Dalam kegiatan tersebut, dilakukan juga penyerahan berbagai bantuan. Yaitu bantuan ATENSI Kewirausahaan bagi 181 Pemerlu Pelayanan Kesejahteraan Sosial (PPKS) dengan total bantuan sebesar Rp 497.967.342; bantuan ATENSI Aksesibilitas bagi 319 PPKS total Rp228.576.395; dan
bantuan ATENSI Kebutuhan Dasar bagi 266 PPKS total sebesar Rp64.030.890.
Kemudian diserahkan juga bantuan ATENSI Anak Yatim bagi 23 anak dengan total bantuan Rp 15,000,000; dan penyerahan bantuan ATENSI Sarana Kamar bagi 8 PPKS Lanjut Usia dengan nilai Rp 4.908160.

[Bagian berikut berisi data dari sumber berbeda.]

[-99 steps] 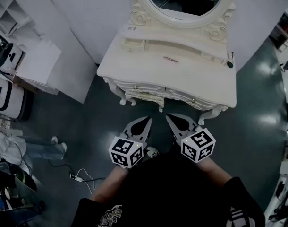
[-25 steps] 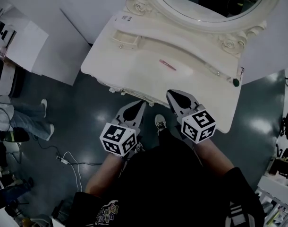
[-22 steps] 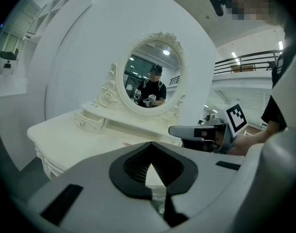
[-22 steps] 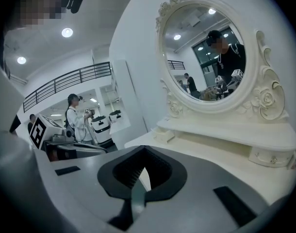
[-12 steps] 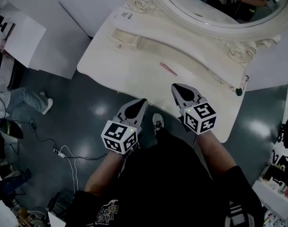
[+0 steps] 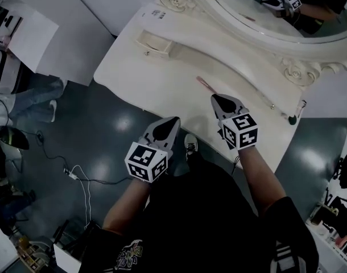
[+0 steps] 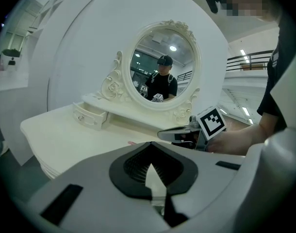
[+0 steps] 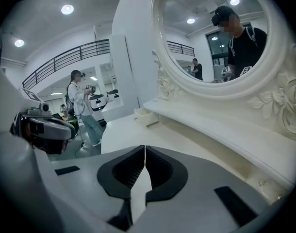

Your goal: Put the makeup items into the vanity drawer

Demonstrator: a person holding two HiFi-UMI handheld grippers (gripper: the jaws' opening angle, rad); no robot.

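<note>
oval white-framed mirror (image 6: pixel 247 10): cut by top edge | thin pink stick (image 6: pixel 206 84) on cream vanity table (image 6: pixel 156 67): too small to identify

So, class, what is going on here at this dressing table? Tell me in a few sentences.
A person stands at a white vanity with a gripper in each hand. The right gripper hovers over the tabletop, its tip close to a slim pink makeup item lying there. The left gripper hangs near the front edge. Both have their jaws together and hold nothing. The small drawer on the back shelf looks closed, and the pink item is not yet picked up.
</note>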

Dukungan ATENSI ini merupakan kolaborasi dari beberapa Balai yaitu Balai Besar Inten Soeweno, Balai Mulya Jaya Jakarta, Balai Panasea, Balai Handayani, Balai Melati, Balai Budhi Dharma, Balai Pangudi Luhur, Balai Galih Pakuan, Balai Wyata Guna, Balai Abiyoso dan Loka Kahuripan.
Secara pribadi, Risma juga memberikan bantuan Mesin Jahit sebanyak 2 unit untuk Lembaga Kesejahteraan Sosial (LKS) Kumala, 3 unit untuk LKS Swara Peduli,
4 unit untuk LKS Balarenik, 2 unit untuk LKS KPIM, 2 unit untuk LKS ERBE, 2 unit untuk LKS KDM dan 20 unit untuk Himpunan Wanita Disabilitas Indonesia (HWDI). Mesin jahit ini akan digunakan oleh penerima manfaat binaan LKS-LKS tersebut.
Mitra Kementerian Sosial yaitu Korea International Cooperation Agency (KOICA) juga ikut memberikan hibah berupa 2 unit mobil ambulance yang diberikan kepada Balai Handayani Jakarta dan Panti Sosial Bina Remaja (PSBR) Taruna Jaya 1 Jakarta.